Child Birth or Adoption

  1. Do you need to update health, life, or property insurance information?
  2. Do you plan on opening a College Savings Fund or new savings account?
  3. Do you need to create or update estate documents?
  4. Do you need to increase your contributions to HSA, Flex, or Dependent Care?
  5. Do you need to adjust your withholdings for your paycheck?

 

Marriage, Separation, Divorce

  1. Do you need to contact your tax specialist?
  2. Do you need to adjust your withholdings for your paycheck?
  3. Do you need to update health, life, or property insurance information?
  4. Do you need to create or update estate documents?
  5. Do you need to add or remove names/signers from accounts?
  6. Do you need to update POA or POD on bank accounts?
  7. Do you need to open or close credit card accounts?
  8. Do you need to lock your credit profile?
  9. Do you need to save for a major purchase?
  10. Have you pulled your credit to ensure your name was removed from the appropriate debt/creditor accounts?

 

Employment Changes/Retirement

  1. Do you need to contact the social security administration?
  2. Do you need to contact your tax specialist?
  3. Do you need to update income information with credit card companies?
  4. Do you need to reduce the amount of life insurance you have?
  5. Do you need to transfer a retirement account?
  6. Do you need to change your contributions to your retirement account?

 

Aging Family Member or Family Member with Terminal Illness

  1. Do you know where their estate documents are located?
  2. Do you have authority to make financial decisions?
  3. Do they have long term care insurance?
  4. Do you need to purchase a larger home or move them closer?
  5. Are you aware of repairs necessary on their home?
  6. Do you understand their financial profile?
  7. Do they have adequate life or burial insurance?

 

Child Graduation/Move Out

  1. Do you need to reduce the amount of life insurance you have?
  2. Do you need to update health or property insurance information?
  3. Do you need to downsize your car or home?
  4. Do you need to create or update estate documents?
  5. Do you need to change cable, cell phone, or WI-FI plans?
  6. Do you need to remove them from bank accounts?
  7. Do you need to change your retirement savings strategy?

 

Tackle these questions bit by bit and don’t be afraid to utilize expert help when needed.
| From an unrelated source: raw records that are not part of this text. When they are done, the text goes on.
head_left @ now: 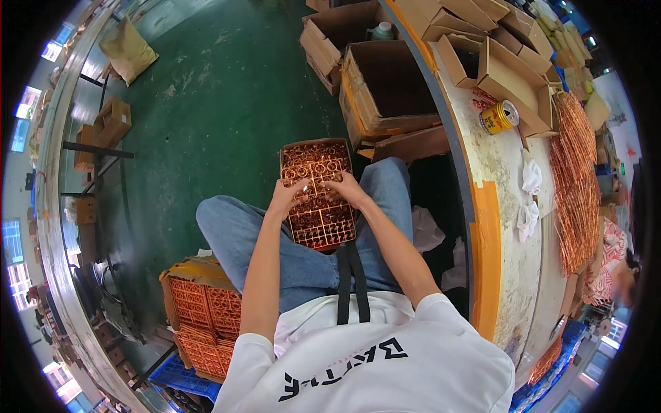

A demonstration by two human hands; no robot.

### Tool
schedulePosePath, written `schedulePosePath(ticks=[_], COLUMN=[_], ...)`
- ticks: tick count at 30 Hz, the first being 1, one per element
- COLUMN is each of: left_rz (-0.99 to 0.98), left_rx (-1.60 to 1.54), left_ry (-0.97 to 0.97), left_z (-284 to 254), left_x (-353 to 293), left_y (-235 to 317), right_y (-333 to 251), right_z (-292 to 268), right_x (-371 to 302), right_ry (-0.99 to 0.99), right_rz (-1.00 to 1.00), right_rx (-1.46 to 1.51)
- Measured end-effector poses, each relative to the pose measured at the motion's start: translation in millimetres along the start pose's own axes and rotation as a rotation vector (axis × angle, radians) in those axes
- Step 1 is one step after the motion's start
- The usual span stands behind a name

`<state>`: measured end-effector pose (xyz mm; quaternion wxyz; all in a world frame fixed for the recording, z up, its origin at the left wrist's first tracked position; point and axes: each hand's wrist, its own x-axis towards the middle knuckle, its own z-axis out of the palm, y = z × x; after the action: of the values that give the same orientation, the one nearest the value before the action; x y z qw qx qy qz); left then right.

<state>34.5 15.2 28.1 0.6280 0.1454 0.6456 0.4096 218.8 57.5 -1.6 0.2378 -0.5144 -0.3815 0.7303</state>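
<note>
Between my knees sits a box filled with small copper-coloured pieces. A copper-orange lattice frame with rows of rings lies across its upper part. My left hand grips the frame's left side with curled fingers. On the opposite side, my right hand also has its fingers bent onto the frame, thumb toward the middle. Another gridded section shows at the box's near end, below my hands. The fingertips are partly hidden among the copper pieces.
Near my left knee a carton holds stacked orange lattice frames. A workbench to the right bears a yellow can, cardboard trays and a long pile of copper lattices. An open carton stands ahead.
</note>
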Motion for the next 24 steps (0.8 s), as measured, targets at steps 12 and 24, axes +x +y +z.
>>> schedulePosePath(ticks=[12,24], left_rz=[0.091,-0.034], left_rx=[0.101,0.102], left_ry=[-0.093,-0.146], left_z=[-5,-18], left_x=[27,21], left_y=[-21,-15], right_y=[26,5], right_z=[-11,-7], right_x=[18,9], right_ry=[0.006,-0.046], right_rz=[-0.057,-0.002], right_rx=[0.03,0.153])
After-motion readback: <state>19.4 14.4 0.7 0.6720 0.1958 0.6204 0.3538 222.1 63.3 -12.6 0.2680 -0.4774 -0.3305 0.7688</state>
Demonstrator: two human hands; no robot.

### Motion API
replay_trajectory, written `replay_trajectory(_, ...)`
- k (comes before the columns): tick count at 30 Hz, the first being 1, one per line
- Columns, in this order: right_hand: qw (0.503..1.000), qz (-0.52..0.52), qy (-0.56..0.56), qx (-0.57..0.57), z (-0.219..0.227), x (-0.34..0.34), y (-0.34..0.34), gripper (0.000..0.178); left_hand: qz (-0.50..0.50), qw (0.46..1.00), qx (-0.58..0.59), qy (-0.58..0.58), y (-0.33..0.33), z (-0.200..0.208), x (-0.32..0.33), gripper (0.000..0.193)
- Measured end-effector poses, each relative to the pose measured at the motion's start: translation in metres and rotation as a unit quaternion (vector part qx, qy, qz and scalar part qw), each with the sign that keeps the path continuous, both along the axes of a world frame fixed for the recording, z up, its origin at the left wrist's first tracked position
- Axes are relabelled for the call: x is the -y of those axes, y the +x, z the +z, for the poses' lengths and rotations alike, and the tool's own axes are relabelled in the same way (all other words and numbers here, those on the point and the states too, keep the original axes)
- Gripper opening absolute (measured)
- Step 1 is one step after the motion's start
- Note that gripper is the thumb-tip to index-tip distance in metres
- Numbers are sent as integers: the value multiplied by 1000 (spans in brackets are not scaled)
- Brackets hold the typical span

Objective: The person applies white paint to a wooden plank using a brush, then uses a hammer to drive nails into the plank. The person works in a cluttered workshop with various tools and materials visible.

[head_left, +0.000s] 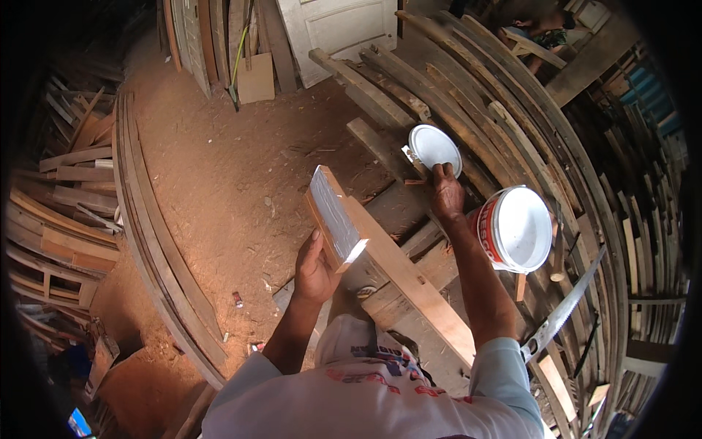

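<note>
Our left hand [314, 271] has its fingers clamped on the board [336, 218] before us; a slip could smear its white coat. Our right hand [447, 196] bunches its fingers at the lid [433, 144], grip unclear; held loosely, it could drop onto the planks [365, 91].

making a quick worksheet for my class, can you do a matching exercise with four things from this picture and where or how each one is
Things:
1. round lid
2. bucket
3. handsaw
4. wood piece

Places and states:
A. toothed, lying to the right of the right forearm
B. held in the left hand, white on one face
C. white, by the right hand
D. open at the top, red on its outer side

Right pairs: 1-C, 2-D, 3-A, 4-B
</note>
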State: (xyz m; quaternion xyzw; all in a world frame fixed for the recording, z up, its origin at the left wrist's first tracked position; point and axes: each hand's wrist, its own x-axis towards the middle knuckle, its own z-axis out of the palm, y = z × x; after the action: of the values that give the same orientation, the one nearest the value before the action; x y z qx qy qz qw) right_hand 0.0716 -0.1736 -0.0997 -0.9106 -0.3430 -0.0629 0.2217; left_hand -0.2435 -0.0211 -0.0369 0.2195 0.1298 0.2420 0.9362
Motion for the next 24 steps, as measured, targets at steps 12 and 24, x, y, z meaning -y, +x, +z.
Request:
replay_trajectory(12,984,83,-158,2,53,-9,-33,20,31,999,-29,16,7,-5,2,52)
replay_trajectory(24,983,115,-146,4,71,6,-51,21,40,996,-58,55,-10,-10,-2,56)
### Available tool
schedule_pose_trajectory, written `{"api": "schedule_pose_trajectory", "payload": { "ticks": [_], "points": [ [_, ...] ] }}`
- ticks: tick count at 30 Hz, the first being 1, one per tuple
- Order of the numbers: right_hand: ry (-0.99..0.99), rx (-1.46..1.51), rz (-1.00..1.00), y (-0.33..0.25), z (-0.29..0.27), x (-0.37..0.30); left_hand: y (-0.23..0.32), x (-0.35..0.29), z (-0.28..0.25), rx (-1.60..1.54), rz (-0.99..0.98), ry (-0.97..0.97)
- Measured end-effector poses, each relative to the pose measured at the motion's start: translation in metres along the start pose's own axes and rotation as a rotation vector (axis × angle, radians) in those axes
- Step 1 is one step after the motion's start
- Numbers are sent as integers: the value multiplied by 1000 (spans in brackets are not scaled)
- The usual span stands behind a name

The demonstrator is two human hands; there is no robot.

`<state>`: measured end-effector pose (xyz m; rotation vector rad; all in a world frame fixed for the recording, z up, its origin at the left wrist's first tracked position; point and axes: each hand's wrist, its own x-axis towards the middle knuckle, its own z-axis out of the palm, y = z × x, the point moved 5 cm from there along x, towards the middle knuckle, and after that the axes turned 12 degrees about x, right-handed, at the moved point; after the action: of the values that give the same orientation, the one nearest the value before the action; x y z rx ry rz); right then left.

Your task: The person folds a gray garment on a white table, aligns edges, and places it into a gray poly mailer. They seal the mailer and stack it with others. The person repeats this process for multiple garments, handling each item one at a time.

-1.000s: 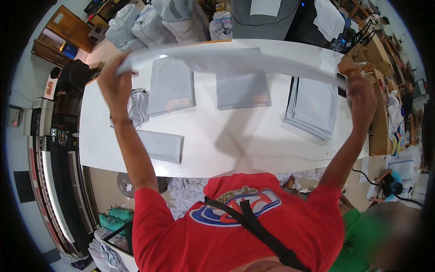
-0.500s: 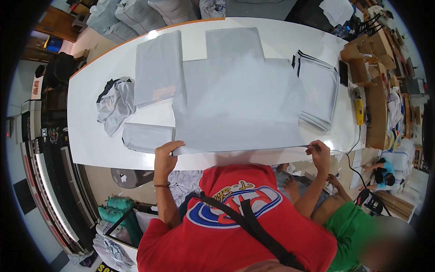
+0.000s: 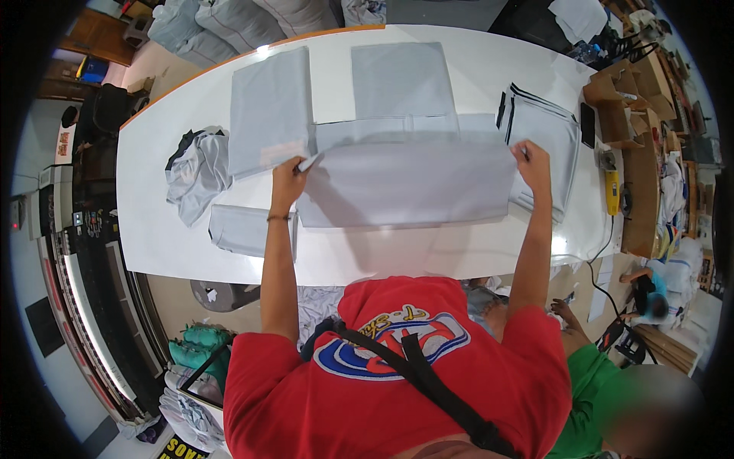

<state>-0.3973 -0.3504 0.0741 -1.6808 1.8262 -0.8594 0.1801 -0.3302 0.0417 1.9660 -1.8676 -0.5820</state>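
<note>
A wide piece of light grey fabric (image 3: 413, 183) lies on the white table (image 3: 382, 256), its near part lifted and folded back toward the far side. My left hand (image 3: 289, 182) is closed on the fabric's left corner. At the other end, my right hand (image 3: 533, 166) pinches the right corner, next to a stack of grey fabric pieces with black edges (image 3: 543, 141). Beyond the fold lies a flat grey fabric panel (image 3: 401, 80). Another folded grey panel (image 3: 269, 107) is beyond my left hand, and a small folded grey bundle (image 3: 248, 229) sits beside my left forearm.
A crumpled grey cloth with a dark edge (image 3: 197, 172) lies at the table's left. Toward the right edge are a black phone (image 3: 587, 125), a yellow-handled tool (image 3: 612, 191) with a cord, and cardboard boxes (image 3: 615, 99). A person in green (image 3: 596, 398) sits close on my right.
Both hands have moved away from me, from the table's near edge toward its middle. They carried the fabric's near edge up and over, folding it back on itself.
</note>
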Motion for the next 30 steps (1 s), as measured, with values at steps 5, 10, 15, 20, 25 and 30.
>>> {"api": "schedule_pose_trajectory", "payload": {
  "ticks": [5,10,15,20,25,30],
  "points": [
    [94,127,-73,14,39,54,1,43,22,382,70,378],
    [-163,133,-149,-6,106,-52,56,-42,65,151,409,-4],
    [-248,-207,-598,-23,150,-157,50,-127,108,389,643,29],
    [101,-268,-488,10,121,-128,17,-102,95,490,685,137],
    [198,-195,-462,15,70,-103,-31,-63,51,392,636,245],
    [352,-215,-423,-4,14,-108,1,-54,-46,292,518,357]
  ]
}}
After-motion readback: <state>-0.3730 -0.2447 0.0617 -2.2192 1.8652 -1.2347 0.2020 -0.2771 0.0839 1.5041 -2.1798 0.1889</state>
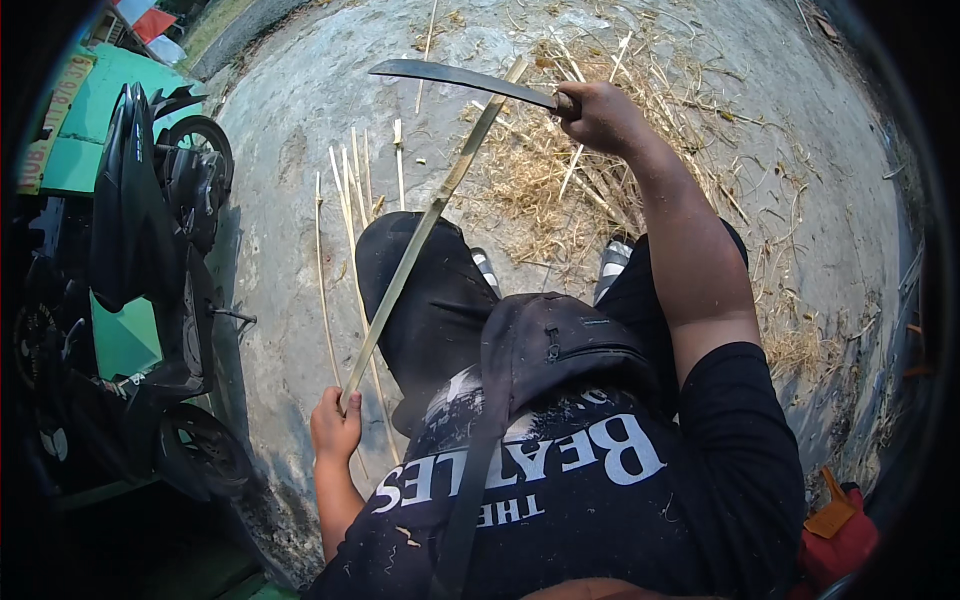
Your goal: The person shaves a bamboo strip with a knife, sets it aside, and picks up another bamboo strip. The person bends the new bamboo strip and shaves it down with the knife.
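My left hand (335, 430) is closed around the near end of a long, flat bamboo strip (425, 228). The strip slants up and to the right, passing over my left knee. In my right hand (604, 118) is the handle of a machete (455, 76), its dark blade pointing left. Blade and strip cross near the strip's far end; I cannot tell whether they touch. Below my right hand, a heap of pale shavings (540, 165) with thin sticks lies on the ground between and beyond my sandalled feet.
Several thin bamboo sticks (357, 225) lie on the concrete ground (280, 150) to the left of my legs. A black motorcycle (140, 200) stands at the left beside green panels (100, 90). A dark bag (560, 340) rests across my lap. Something red (840, 545) sits at the lower right.
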Demonstrator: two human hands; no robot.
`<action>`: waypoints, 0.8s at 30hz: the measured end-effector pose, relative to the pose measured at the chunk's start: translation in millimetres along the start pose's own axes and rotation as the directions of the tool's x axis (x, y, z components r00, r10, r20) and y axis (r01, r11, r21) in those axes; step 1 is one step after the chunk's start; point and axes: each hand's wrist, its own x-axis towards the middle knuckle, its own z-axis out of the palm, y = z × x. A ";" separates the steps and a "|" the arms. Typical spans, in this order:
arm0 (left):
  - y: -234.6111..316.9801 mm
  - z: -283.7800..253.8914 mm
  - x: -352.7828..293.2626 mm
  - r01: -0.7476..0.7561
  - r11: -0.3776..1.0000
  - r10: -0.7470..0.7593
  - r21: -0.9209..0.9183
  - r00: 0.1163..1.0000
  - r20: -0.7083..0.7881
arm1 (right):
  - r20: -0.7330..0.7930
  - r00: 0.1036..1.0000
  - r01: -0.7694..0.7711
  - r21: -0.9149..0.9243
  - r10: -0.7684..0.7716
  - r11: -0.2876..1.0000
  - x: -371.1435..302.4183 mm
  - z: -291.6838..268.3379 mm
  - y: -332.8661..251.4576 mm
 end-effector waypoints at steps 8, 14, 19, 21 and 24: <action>-19.4 -5.8 16.1 0.266 0.889 -0.059 -0.373 0.874 0.482 | 0.056 0.997 -0.043 -0.056 0.046 0.997 -3.6 -3.4 -15.0; -2.6 -7.5 9.1 0.473 0.732 -0.018 -0.491 0.733 0.680 | 0.061 0.995 -0.082 0.023 0.081 0.996 -0.4 -2.2 -9.5; -1.2 -5.0 5.2 0.494 0.735 -0.047 -0.465 0.720 0.693 | 0.018 1.000 -0.015 0.091 0.013 0.996 0.2 -1.5 -6.0; 1.3 2.1 0.6 0.129 0.908 -0.018 -0.398 0.962 0.271 | 0.010 1.000 -0.006 0.079 0.005 0.997 1.6 0.0 -4.8; 47.0 -10.6 3.7 0.186 0.940 -0.138 -0.287 0.974 0.180 | 0.013 1.000 0.006 0.090 -0.007 0.996 2.3 5.8 -1.5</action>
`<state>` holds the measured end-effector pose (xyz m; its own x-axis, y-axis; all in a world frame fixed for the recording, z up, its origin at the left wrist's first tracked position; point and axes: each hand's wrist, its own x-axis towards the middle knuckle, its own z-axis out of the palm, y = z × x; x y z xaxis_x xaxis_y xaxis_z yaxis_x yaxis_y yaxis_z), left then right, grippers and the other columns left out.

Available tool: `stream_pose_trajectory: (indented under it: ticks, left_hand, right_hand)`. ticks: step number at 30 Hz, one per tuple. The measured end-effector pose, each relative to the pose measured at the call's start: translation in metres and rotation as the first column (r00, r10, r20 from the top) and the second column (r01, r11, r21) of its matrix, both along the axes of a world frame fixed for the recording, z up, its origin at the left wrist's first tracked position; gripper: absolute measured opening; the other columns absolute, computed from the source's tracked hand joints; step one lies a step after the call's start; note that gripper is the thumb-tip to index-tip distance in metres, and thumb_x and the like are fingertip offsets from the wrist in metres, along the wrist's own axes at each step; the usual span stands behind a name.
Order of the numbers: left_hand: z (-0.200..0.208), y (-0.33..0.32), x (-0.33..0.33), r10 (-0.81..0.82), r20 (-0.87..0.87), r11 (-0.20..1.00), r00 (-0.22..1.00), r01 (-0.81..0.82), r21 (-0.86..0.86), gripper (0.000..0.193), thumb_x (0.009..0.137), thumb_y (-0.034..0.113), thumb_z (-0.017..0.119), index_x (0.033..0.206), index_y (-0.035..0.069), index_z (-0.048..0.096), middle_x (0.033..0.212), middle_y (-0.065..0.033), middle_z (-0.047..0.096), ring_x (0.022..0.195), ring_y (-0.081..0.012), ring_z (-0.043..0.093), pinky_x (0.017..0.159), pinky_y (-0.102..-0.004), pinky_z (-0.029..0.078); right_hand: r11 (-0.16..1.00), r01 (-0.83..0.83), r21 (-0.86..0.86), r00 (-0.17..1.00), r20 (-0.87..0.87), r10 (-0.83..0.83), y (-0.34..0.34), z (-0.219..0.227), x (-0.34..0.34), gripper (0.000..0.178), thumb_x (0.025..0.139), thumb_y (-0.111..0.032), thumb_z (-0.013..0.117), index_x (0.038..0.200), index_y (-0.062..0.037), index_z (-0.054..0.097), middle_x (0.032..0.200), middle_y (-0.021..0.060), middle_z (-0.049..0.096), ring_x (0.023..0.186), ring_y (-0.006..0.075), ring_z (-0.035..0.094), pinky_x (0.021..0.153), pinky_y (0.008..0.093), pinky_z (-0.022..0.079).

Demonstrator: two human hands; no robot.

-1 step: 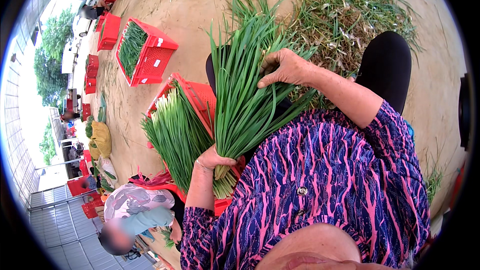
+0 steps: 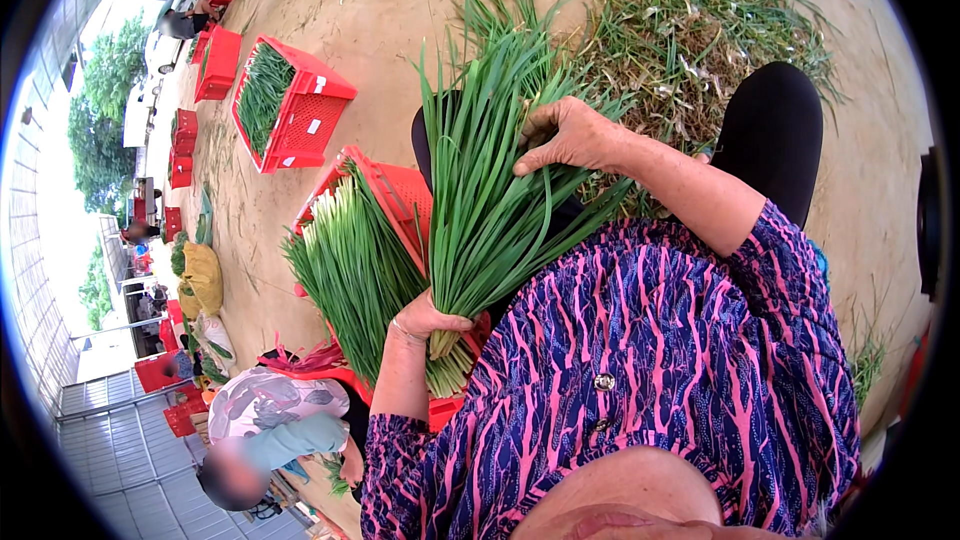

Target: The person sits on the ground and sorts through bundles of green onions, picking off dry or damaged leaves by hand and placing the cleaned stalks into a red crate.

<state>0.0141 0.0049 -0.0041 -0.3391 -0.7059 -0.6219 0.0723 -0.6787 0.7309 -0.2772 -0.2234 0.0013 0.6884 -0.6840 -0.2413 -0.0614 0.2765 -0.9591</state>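
Observation:
My left hand (image 2: 434, 316) is closed round the pale stem ends of a bunch of garlic chives (image 2: 490, 210), whose long flat green leaves fan out over my lap. My right hand (image 2: 575, 137) is curled at the leaves on the bunch's right side, thumb and fingers bent over them; its fingertips are partly hidden. Beside my left hand, a red plastic crate (image 2: 400, 195) holds more garlic chives (image 2: 350, 250) laid in a dense row, their whitish ends toward the far side.
A heap of loose leaves and dry trimmings (image 2: 700, 50) lies on the ground beyond my right hand. Another filled red crate (image 2: 310, 115) stands at the far left, with more crates behind. A co-worker (image 2: 290, 430) bends at the lower left, near a yellow sack (image 2: 203, 277).

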Motion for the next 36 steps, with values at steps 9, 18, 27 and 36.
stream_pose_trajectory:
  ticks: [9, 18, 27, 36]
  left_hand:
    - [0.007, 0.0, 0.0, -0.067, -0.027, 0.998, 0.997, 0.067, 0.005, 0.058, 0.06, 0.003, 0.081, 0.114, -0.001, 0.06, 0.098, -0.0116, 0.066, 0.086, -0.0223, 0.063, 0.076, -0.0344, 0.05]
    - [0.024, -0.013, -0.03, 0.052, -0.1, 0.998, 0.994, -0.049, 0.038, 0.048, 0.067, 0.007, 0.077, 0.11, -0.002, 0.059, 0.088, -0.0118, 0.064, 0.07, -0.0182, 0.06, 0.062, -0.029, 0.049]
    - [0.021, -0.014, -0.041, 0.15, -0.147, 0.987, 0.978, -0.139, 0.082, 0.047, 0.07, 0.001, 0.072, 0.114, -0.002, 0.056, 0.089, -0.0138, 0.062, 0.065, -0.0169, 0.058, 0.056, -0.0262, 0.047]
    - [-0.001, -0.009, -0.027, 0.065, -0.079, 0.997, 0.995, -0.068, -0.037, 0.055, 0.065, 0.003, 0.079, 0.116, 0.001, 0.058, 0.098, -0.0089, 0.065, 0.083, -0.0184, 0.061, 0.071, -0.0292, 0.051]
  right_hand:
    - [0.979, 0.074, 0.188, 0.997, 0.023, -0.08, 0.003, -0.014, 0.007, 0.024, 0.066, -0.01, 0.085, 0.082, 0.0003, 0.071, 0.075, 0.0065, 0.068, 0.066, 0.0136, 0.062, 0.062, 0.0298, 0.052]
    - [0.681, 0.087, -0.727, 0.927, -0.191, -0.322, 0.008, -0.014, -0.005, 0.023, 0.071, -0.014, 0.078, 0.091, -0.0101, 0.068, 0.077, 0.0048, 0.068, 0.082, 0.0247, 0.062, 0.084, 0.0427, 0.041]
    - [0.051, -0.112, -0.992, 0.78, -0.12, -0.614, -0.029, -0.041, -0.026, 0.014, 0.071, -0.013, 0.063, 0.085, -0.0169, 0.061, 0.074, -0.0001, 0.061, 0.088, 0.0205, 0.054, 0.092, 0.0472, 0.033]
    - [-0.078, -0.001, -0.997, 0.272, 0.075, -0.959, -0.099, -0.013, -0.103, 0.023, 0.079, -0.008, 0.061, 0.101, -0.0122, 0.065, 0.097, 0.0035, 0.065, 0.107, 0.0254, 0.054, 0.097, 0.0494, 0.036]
Our Ultimate Financial Resource Guide can help with some of these questions as you look for tools and resources. 

Patience & Progress! 😉😉

 

 

 
Nikki Tucker

Nikki Tucker

Founder & Managing Director

 

Nikki is a 16-year financial services professional, a Certified Divorce Financial Analyst ®, and the primary divorce financial strategist for The FIIRM Approach. She helps female breadwinners prepare for divorce to avoid common financial mistakes and confidently maintain their financial security. She uses proven strategies within the FIIRM Approach methodology so her clients can manage their money, debt, and credit in their new financial life. TAKE ACTION & LEARN about the tools that can help make your new money life easier. Grab your FREE Ultimate Resource Guide HERE. 

Our Favorite Financial Literacy Posts

Our Favorite Financial Literacy Posts

 

April is Financial Literacy Month

I believe you already know what to do, but sometimes you need a little guidance, reminding, and reframining.

April is a good time to reset things with your money.

Your business with Uncle Sam is likely finished, you’re done with holiday spending and schmoozing, and you’ve fallen out of step with your New Year commitments or “word” and you’re ready to get back on track.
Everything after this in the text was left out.